«Nel calcio c’è poca trasparenza» Intervista a Vincenzo Siniscalchi

di Rosario Dello Iacovo

Le dichiarazioni fatte ieri sul fallimento del Napoli da Vincenzo Siniscalchi, avvocato e parlamentare ds, sono una voce fuori dal coro. Piuttosto che una riflessione sulle cordate fatte e disfatte all’ombra del San Paolo e la preferenza per l’uno o l’altro contendente, la sua è una presa di posizione a favore dell’azionariato popolare con una lettura spiccatamente sociale del fenomeno calcio. Siniscalchi, legale di Soccorso rosso e di Diego Maradona, è da sempre un tifoso degli azzurri. Lo abbiamo raggiunto telefonicamente per una breve intervista.
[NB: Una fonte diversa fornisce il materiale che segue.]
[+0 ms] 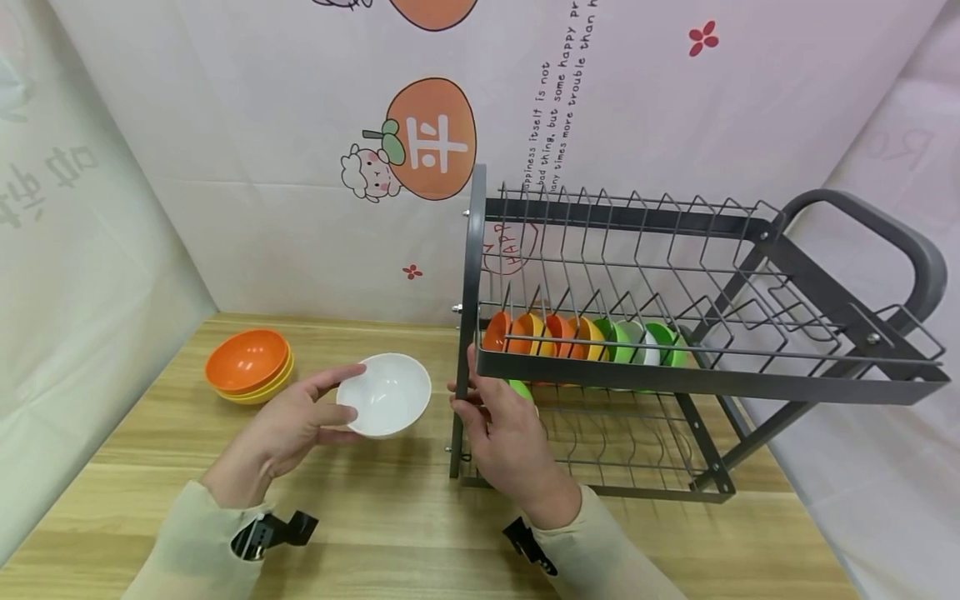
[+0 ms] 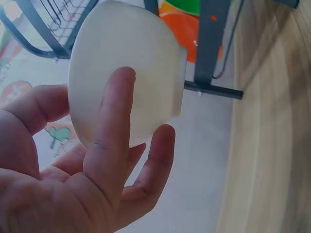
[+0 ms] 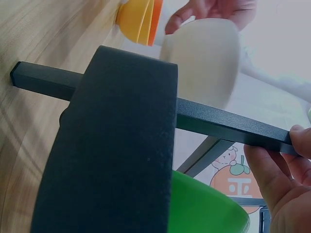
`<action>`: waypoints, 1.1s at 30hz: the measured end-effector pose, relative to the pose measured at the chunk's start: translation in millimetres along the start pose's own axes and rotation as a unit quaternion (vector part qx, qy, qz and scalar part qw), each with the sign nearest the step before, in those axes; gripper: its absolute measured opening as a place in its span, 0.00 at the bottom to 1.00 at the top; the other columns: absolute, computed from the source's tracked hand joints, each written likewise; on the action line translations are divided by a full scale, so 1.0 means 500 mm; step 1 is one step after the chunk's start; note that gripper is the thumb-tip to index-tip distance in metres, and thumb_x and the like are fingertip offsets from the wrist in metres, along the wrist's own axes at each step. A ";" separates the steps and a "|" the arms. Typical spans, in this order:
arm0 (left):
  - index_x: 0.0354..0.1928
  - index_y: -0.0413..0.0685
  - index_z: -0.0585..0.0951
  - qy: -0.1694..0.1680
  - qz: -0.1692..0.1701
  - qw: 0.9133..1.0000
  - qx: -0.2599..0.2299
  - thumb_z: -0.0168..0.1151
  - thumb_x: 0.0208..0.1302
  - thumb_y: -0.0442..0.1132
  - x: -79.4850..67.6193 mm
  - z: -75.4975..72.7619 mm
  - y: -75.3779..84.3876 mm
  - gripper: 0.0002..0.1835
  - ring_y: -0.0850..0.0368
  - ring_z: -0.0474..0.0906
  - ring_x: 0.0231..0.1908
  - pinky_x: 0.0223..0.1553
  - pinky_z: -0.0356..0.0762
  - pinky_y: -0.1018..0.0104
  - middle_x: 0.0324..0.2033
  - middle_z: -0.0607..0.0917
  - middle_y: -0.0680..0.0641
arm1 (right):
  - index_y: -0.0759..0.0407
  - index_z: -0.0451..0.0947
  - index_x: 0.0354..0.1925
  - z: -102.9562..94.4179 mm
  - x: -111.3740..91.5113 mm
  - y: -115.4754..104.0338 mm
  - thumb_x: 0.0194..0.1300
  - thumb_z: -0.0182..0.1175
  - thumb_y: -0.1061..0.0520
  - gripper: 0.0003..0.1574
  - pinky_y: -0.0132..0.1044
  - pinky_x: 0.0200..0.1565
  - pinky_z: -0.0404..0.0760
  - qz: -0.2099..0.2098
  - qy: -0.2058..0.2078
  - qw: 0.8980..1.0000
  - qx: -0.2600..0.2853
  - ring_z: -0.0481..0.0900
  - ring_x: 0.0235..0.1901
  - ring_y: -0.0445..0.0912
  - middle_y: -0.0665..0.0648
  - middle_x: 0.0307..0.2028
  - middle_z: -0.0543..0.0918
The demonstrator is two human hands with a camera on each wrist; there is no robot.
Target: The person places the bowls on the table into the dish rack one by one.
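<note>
My left hand (image 1: 294, 421) pinches a white bowl (image 1: 392, 395) by its left side, above the table and left of the dish rack. In the left wrist view the fingers (image 2: 112, 126) spread along the bowl's outside. My right hand (image 1: 513, 442) grips the front left upright of the dark metal dish rack (image 1: 712, 387); the right wrist view shows thumb and fingers on either side of that bar (image 3: 233, 124). Behind this hand a green bowl (image 1: 520, 388) sits on the lower tier, mostly hidden. Several orange, yellow, green and white bowls (image 1: 558, 333) stand in a row in the rack.
A nested stack of bowls, orange (image 1: 247, 361) on top and yellow beneath, stands at the back left of the wooden table (image 1: 375, 533). A printed cloth (image 1: 300, 225) hangs behind the table. The rack's curved handle (image 1: 926, 258) juts out on the right.
</note>
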State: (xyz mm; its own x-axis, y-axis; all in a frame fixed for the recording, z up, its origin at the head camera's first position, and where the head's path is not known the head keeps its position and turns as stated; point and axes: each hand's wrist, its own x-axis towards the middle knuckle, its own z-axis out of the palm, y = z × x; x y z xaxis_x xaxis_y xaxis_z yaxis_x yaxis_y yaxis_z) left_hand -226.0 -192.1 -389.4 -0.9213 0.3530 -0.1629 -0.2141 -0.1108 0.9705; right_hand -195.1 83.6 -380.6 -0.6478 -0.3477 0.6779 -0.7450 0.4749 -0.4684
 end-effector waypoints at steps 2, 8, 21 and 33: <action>0.68 0.38 0.60 -0.008 0.002 1.000 0.000 0.60 0.54 0.21 -0.008 0.006 0.007 0.38 0.38 0.66 0.54 0.46 0.76 0.44 0.70 0.45 0.41 | 0.54 0.47 0.73 0.000 0.000 -0.001 0.62 0.59 0.67 0.47 0.27 0.36 0.80 0.000 0.001 1.000 0.005 0.80 0.39 0.44 0.60 0.44 0.79; 0.68 0.37 0.60 -0.031 0.005 0.999 0.005 0.61 0.53 0.22 -0.031 0.021 0.022 0.38 0.39 0.69 0.52 0.45 0.77 0.46 0.69 0.46 0.40 | 0.54 0.48 0.73 -0.001 0.000 -0.001 0.62 0.59 0.66 0.47 0.27 0.36 0.80 0.001 0.004 1.000 0.005 0.80 0.40 0.45 0.59 0.45 0.79; 0.67 0.37 0.61 -0.070 0.012 0.998 -0.003 0.62 0.54 0.24 -0.055 0.046 0.031 0.37 0.40 0.71 0.50 0.44 0.77 0.45 0.66 0.51 0.33 | 0.55 0.46 0.73 0.000 -0.001 -0.002 0.61 0.60 0.67 0.49 0.29 0.39 0.80 -0.002 0.003 1.000 0.004 0.80 0.40 0.45 0.59 0.45 0.78; 0.66 0.38 0.63 -0.080 0.014 0.997 0.013 0.62 0.54 0.25 -0.077 0.072 0.033 0.36 0.38 0.72 0.48 0.42 0.78 0.45 0.64 0.53 0.33 | 0.50 0.79 0.32 -0.058 -0.018 -0.049 0.60 0.61 0.60 0.03 0.31 0.23 0.78 0.109 0.060 0.992 0.031 0.74 0.25 0.41 0.46 0.29 0.77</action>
State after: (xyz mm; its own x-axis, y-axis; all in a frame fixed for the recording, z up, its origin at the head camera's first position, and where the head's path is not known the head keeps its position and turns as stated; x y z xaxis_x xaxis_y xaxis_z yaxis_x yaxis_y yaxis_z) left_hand -182.4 -174.0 -360.9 -0.8634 0.4931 -0.1067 -0.1777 -0.0994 0.9790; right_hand -166.6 98.5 -358.7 -0.7731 -0.1414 0.6183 -0.6005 0.4769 -0.6418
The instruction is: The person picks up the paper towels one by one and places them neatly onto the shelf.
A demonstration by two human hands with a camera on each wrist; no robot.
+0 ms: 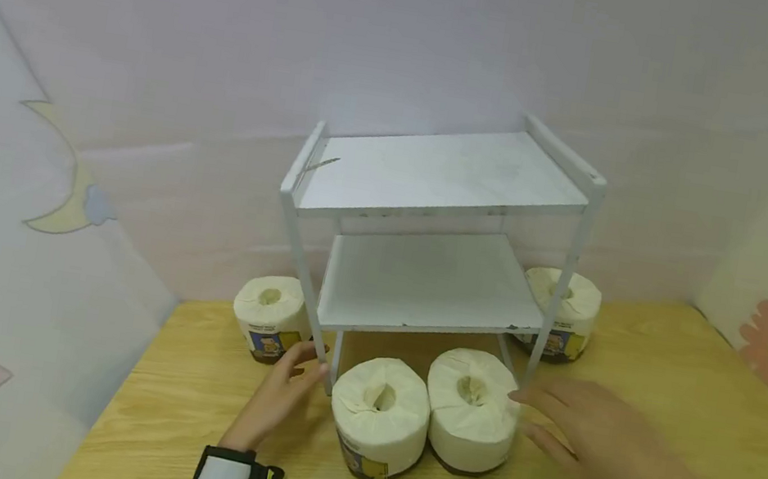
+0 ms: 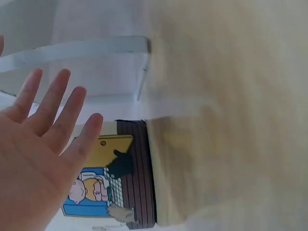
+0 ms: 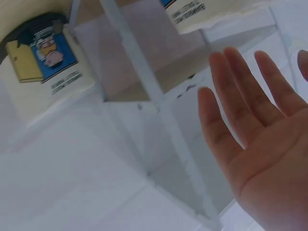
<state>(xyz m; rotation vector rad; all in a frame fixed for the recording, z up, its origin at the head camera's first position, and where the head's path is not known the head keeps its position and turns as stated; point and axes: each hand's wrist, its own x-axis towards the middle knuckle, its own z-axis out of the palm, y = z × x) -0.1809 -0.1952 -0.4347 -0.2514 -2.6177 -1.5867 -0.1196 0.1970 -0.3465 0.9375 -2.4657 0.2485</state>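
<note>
A white three-sided-looking rack with two flat shelves (image 1: pixel 437 285) stands against the back wall. Two wrapped toilet paper rolls, a left one (image 1: pixel 369 436) and a right one (image 1: pixel 470 434), stand upright side by side at its front. By the rack's left front leg is my left hand (image 1: pixel 278 398), fingers extended, holding nothing; its palm and straight fingers (image 2: pixel 57 110) show in the left wrist view. My right hand (image 1: pixel 586 435) reaches in beside the right front roll, fingertips right at its side. The right wrist view shows that hand (image 3: pixel 260 125) with straight, slightly spread fingers.
Another wrapped roll (image 1: pixel 268 317) stands behind the left hand, left of the rack. One more roll (image 1: pixel 571 309) stands behind the rack's right leg. Everything rests on a wooden table (image 1: pixel 158 404), with patterned cloth walls (image 1: pixel 155 73) around it.
</note>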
Perchè propone l’azionariato popolare?

Perché è l’unica possibilità che, a mio avviso, può permettere all’attuale generazione di giovani tifosi di rivivere i fasti dell’era Maradona. L’unica strada che può coniugare davvero imprenditoria e passione popolare. Immagino un modello misto, con una figura imprenditoriale di riferimento e ampie quote azionarie in mano ai tifosi. Considerato anche che il Napoli ha milioni di sostenitori sparsi per il mondo e quindi un bacino di potenziali azionisti molto ampio. L’azionariato permetterebbe di monitorare quelli fra loro che hanno voglia d’investire in un progetto collettivo, di stimolarne il protagonismo. Ma soprattutto di soddisfare un’esigenza di chiarezza e trasparenza.

E’ un’idea che ha maturato in questi giorni?

No. Da anni sono per l’azionariato diffuso. Per due ragioni. Da un lato il carattere sociale del fenomeno calcio, soprattutto in una città come Napoli che lo ha sempre vissuto come esigenza di riscatto e di aggregazione. E dall’altro la crisi degli strumenti tradizionali che avevano retto le società sportive negli anni novanta e la progressiva inadeguatezza del quadro legislativo che regola il calcio. Costi troppo alti, ricatto reciproco fra società e pay-tv, enormi differenze nell’attribuzione dei relativi diritti, divario enorme fra tre, quattro grandi club e tutte le altre squadre della lega.

Insomma un quadro completamente nuovo che ogni anno fa fallire decine di squadre. Il sistema calcio è al collasso?

Il calcio attuale è dominato da una degrado della trasparenza e dall’inadeguatezza delle leggi che lo regolano. Che cosa sono le fideussioni, gli aumenti di capitale, le ricapitalizzazioni? I tifosi non lo sanno e in verità non è facile saperlo perché il calcio è dominato da una normativa oscura e da transazioni economiche assolutamente poco chiare. Per questo insisto sulla necessità che i tifosi diventino essi stessi azionisti della propria squadra. Ci sarebbe più controllo e le scelte sarebbero dettate anche e soprattutto dalla passione. Perché se da un lato il calcio è un’attività economica, dall’altro è una storia che coinvolge milioni di persone nel rapporto fra la comunità e la squadra.

Quindi non basta il lodo Petrucci?

Mi sembra il solito rimedio emergenziale, ma la patologia del calcio attuale non ammette soluzioni miracolistiche. Lo attestano con chiarezza anche i risultati di una recente inchiesta parlamentare sullo stato del calcio italiano. Il lodo Petrucci è debole sul piano legislativo, perché lascia insoluta la questione delle garanzie dei creditori. Invece mi sembra interessante la lettura dei giudici del Tribunale fallimentare la cui sentenza mette il titolo sportivo a disposizione del fallimento. La denominazione della squadra come bene sociale, una sorta di brevetto che deve avere un valore.

In che serie giocherà il Napoli il prossimo anno?

Difficile dirlo, ma non vedo come possa giocare in B nelle condizioni attuali. Da tifoso mi dispiace, ma da tifoso credo anche che ripartire dal basso con chiarezza e con un nuovo legame fra la squadra e la città ci riporterà presto in alto.